▶ **GOAL OF THE EXERCISE**
The line containing "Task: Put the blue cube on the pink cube" marks the end: restate word for word every line from the first line of the entries below through that one.

(DATA SECTION)

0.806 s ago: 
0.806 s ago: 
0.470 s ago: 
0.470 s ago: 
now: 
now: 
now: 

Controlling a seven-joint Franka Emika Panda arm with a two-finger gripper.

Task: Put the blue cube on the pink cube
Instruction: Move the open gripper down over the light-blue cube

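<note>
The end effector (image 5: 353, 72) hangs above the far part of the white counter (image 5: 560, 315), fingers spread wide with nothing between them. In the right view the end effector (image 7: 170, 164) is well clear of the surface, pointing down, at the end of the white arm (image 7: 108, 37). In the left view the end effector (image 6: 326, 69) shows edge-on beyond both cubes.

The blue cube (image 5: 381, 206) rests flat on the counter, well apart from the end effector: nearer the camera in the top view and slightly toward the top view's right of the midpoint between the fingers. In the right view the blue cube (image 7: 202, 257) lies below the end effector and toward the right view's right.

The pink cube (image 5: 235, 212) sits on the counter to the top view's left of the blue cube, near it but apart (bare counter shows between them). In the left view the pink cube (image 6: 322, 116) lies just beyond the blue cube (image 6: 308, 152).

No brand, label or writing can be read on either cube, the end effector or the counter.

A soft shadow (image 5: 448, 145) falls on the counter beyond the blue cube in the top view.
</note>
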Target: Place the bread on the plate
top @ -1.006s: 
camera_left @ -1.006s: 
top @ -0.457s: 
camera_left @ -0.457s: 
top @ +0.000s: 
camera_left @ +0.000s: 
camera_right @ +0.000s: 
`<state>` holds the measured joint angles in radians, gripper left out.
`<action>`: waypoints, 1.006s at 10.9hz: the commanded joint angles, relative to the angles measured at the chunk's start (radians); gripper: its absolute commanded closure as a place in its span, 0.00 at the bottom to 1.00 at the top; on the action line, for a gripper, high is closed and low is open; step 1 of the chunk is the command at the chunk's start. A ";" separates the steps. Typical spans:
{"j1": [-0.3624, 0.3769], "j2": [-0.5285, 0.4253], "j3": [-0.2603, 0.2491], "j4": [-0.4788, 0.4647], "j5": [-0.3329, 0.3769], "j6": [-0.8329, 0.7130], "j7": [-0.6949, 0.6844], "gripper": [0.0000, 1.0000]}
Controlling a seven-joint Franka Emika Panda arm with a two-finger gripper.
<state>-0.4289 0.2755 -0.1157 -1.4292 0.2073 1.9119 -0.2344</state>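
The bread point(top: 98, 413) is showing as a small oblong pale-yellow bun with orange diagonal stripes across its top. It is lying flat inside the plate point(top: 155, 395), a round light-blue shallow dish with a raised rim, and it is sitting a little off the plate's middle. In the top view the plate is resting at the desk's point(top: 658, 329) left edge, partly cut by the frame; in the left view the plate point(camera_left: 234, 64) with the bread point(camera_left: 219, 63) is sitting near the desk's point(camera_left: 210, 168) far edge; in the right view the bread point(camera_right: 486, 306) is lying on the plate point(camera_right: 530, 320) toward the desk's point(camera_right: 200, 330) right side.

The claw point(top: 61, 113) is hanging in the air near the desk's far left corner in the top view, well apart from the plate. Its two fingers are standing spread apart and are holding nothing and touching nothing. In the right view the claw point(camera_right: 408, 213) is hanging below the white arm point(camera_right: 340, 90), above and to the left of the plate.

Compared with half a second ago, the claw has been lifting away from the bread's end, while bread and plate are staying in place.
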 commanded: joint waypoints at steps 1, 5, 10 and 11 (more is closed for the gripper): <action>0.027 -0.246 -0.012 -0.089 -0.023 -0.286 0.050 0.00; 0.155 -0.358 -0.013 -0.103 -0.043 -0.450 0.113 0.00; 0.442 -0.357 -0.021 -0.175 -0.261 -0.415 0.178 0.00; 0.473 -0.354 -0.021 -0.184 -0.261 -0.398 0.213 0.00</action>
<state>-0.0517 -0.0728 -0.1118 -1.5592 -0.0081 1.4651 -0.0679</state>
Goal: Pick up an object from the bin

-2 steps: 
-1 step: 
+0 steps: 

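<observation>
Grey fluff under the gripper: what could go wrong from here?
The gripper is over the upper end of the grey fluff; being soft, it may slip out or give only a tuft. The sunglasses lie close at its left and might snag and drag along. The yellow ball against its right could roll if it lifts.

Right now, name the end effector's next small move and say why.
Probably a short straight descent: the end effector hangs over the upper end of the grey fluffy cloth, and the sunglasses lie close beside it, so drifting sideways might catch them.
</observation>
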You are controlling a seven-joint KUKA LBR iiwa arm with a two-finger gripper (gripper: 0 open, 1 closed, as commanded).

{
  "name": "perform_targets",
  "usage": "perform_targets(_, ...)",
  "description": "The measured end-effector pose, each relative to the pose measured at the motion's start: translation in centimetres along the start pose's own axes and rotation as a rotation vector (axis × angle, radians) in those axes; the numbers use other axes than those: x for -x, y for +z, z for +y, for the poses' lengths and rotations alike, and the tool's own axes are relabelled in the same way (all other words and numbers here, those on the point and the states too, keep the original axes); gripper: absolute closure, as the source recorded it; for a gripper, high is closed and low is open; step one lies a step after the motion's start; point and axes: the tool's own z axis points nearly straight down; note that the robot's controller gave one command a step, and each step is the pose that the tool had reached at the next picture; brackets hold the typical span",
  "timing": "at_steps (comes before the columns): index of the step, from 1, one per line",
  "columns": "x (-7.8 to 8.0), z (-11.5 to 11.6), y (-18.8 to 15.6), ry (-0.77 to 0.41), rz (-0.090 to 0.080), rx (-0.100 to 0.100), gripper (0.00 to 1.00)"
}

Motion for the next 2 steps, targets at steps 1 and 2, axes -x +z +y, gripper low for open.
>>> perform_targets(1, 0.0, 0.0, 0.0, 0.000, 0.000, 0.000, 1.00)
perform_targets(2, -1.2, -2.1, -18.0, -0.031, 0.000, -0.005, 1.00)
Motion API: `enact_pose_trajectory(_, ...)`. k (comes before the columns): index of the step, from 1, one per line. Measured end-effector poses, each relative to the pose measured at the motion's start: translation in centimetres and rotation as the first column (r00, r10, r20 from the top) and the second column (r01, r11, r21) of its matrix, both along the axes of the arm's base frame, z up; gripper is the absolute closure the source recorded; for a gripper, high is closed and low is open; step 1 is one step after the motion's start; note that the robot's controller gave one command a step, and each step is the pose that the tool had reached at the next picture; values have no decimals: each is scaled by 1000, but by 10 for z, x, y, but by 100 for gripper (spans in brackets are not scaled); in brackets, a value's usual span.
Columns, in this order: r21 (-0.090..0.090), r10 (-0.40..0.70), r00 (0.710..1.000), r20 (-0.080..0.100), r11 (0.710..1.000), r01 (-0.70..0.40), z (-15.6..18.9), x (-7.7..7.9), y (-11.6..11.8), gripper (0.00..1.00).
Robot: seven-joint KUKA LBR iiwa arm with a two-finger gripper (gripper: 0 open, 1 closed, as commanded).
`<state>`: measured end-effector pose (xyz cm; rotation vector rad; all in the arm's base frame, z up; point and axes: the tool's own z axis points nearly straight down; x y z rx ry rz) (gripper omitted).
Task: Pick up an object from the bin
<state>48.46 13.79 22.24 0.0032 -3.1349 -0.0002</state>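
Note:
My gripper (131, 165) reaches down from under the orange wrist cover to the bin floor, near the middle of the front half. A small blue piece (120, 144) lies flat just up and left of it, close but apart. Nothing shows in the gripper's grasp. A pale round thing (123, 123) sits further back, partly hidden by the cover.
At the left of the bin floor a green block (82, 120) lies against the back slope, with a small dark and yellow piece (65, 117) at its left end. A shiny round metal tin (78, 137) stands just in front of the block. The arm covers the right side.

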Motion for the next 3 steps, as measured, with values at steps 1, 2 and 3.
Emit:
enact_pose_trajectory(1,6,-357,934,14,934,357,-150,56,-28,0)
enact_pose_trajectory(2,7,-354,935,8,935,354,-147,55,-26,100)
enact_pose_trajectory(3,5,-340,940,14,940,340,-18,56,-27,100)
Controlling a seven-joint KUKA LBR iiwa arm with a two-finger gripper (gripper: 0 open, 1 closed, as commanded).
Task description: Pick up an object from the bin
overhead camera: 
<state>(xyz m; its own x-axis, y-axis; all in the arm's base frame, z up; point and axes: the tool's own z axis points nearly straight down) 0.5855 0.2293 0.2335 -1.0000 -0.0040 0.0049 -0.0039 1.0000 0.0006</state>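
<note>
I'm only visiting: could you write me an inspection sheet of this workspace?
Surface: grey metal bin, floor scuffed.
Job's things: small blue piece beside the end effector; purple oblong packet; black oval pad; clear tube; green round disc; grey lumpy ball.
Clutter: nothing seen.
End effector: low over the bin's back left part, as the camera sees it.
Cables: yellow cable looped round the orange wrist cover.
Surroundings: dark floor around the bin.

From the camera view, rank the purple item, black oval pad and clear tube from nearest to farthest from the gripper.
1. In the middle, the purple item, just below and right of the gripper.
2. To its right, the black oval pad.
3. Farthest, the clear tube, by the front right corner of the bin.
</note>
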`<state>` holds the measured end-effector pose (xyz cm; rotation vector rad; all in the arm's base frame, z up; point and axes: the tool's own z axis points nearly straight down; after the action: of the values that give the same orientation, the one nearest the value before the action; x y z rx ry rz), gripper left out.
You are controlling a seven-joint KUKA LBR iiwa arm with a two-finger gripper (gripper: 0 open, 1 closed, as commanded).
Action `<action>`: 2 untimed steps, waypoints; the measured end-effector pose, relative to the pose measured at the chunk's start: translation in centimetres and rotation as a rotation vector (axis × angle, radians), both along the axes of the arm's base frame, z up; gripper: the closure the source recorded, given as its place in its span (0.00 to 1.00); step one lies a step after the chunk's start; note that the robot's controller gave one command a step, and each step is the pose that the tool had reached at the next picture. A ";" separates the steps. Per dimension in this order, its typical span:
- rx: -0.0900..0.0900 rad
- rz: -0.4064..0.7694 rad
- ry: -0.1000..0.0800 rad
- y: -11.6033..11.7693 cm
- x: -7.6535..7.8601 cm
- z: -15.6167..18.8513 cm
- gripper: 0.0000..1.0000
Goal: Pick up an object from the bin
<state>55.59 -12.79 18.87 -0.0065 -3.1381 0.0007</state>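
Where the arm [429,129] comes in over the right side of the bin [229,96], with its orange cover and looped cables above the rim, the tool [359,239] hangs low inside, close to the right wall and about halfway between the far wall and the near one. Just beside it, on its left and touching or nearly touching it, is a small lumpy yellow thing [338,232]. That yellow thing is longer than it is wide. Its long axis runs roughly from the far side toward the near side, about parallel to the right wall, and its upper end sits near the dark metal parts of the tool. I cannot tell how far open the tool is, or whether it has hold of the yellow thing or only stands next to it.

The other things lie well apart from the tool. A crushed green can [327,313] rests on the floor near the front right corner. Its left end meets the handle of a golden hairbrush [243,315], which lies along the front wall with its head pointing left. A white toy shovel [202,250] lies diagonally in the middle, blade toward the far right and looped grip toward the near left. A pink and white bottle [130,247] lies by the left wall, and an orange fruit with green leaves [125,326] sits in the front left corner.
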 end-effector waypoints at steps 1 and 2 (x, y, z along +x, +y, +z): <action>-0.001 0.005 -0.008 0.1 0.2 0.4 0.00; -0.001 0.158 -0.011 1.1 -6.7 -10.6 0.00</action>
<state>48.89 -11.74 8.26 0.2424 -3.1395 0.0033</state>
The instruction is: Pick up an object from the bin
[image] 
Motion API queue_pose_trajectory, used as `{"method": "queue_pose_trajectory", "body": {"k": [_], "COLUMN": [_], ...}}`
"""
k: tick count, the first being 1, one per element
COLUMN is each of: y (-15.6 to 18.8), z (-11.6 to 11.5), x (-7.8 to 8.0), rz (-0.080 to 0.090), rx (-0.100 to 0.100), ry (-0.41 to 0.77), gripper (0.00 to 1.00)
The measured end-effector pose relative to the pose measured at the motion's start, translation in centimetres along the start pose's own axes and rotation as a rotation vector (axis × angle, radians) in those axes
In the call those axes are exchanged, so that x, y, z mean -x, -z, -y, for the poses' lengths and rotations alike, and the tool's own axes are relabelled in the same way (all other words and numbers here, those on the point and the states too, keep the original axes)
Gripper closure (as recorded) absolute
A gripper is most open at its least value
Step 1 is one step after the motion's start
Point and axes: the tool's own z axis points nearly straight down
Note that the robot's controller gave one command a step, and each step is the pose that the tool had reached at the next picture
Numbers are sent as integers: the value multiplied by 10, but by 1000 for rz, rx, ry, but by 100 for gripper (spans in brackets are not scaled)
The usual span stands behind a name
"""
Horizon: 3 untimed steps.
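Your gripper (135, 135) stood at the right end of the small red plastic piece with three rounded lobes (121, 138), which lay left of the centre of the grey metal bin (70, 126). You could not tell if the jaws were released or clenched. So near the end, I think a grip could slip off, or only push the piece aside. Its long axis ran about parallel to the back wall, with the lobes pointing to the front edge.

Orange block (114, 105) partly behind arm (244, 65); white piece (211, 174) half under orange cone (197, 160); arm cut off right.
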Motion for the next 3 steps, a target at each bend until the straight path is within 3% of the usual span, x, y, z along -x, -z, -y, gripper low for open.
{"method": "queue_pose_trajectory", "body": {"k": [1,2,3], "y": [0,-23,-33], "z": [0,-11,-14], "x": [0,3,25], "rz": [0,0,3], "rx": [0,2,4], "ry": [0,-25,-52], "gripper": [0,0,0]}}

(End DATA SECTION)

▶ **PROBLEM SOLUTION**
0.806 s ago: 
0.806 s ago: 
0.470 s ago: 
0.470 s ago: 
now: 
now: 
now: 

Controlling a seven-joint Franka Emika Panda arm with a two-finger gripper.

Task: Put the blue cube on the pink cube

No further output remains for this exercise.